Beatty Orwell, 89, was scared and excited. "People were fighting and a friend of mine was thrown through a plate glass window."

thumper
09-30-2006, 05:24 PM
you support communism? http://smiliesftw.com/x/ugh2.gif

Chana3812
09-30-2006, 06:37 PM
I'd rather have communism than facism - if those were my choices

thumper
09-30-2006, 06:39 PM
communists killed 10x more people than fascist governments

Partridge
10-01-2006, 07:59 AM
Communists (ie Stalinists, who are not 'communist' in the Marxist sense of the word) never murdered people based solely on their mental capacity/ethnic origin - although Stalin was quite anti-semitic as a person (see his rants against the 'cosmopolitian' Trotsky) and did once deport the entire population of Chechnya.

If I was Jewish, I'd be thinking gimme communism over state sponsored racism any day!

And saying that "communists killed 10x more people than fascist governments" misses out a relevant point.

Fascists were only in power for about an average of 10/15 years (except in Spain and Portugal where the dicatorships lasted from the late 1930s to the mid 1970s). In that relatively short time period they managed to kill about 30 million people in Europe. During Stalin's time in total power (1928ish to 1953) he had about the same death toll. After Stalin's death, repression was nowhere near on the same scale - though it still undoubedtly existed. And of course, there were far more 'communist' (in name) governments than fascist ones, so naturally the death toll will be higher.

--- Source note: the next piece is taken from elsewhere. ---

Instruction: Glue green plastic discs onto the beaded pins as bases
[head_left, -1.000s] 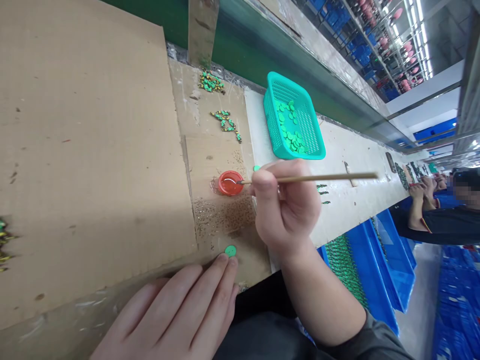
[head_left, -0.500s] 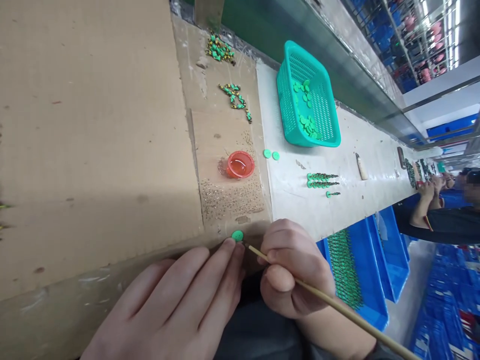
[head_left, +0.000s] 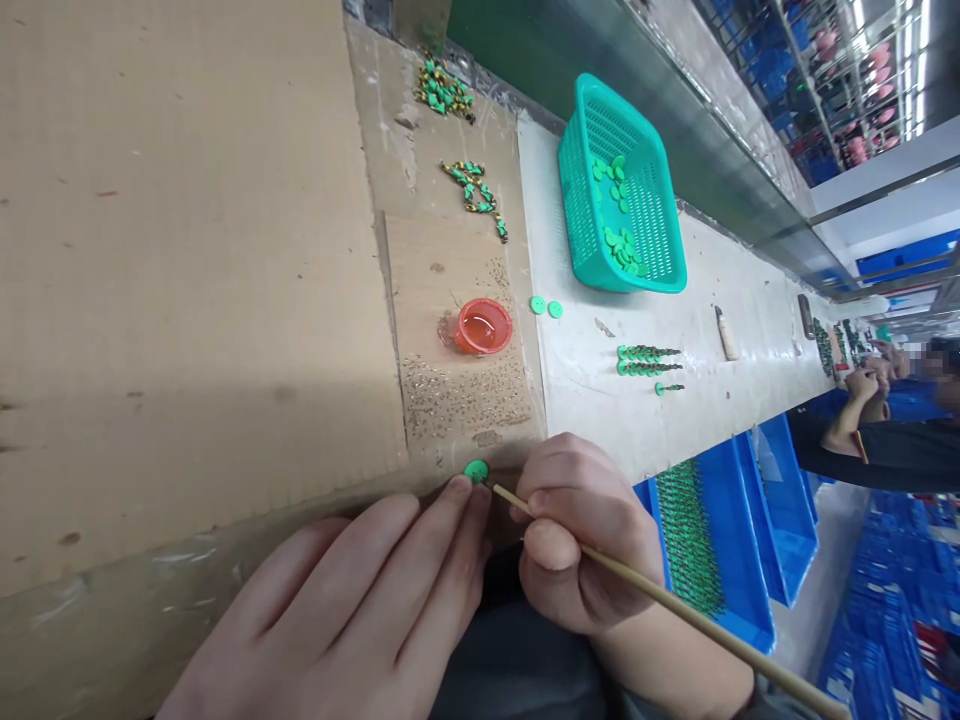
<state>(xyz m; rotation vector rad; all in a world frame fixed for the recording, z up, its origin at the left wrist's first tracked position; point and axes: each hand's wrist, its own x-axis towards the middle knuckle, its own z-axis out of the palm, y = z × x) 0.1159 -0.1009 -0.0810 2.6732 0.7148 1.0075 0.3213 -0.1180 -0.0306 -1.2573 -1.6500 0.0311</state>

But if we're talking death tolls and social systems, undoubtedly the biggest killer has been 'liberal' (in the economic sense of the word) capitalism. And we must not forget that fascism was really just 'capitalism with the gloves off'.

And yes, I'll support 'communists' over fascists any day of the week.

thumper
10-01-2006, 06:13 PM
you forgot the cultural revolution and the "Great Leap Forward" where 60 million Chinese were purposely starved to death, and the countless atrocities in Africa that are led by communist governments.

also, allow me to recommend the Myron Fagan lectures that speaks at length the role of communism and the illuminati.

so-called 'fascism' is merely the catalyst event in problem-reaction-solution.

just like 9/11, as horrific as it was, it simply is no comparison to the 'solution' (i.e. war on terrorism) that they waiting in the wings, such hundreds of thousands dying in Iraq.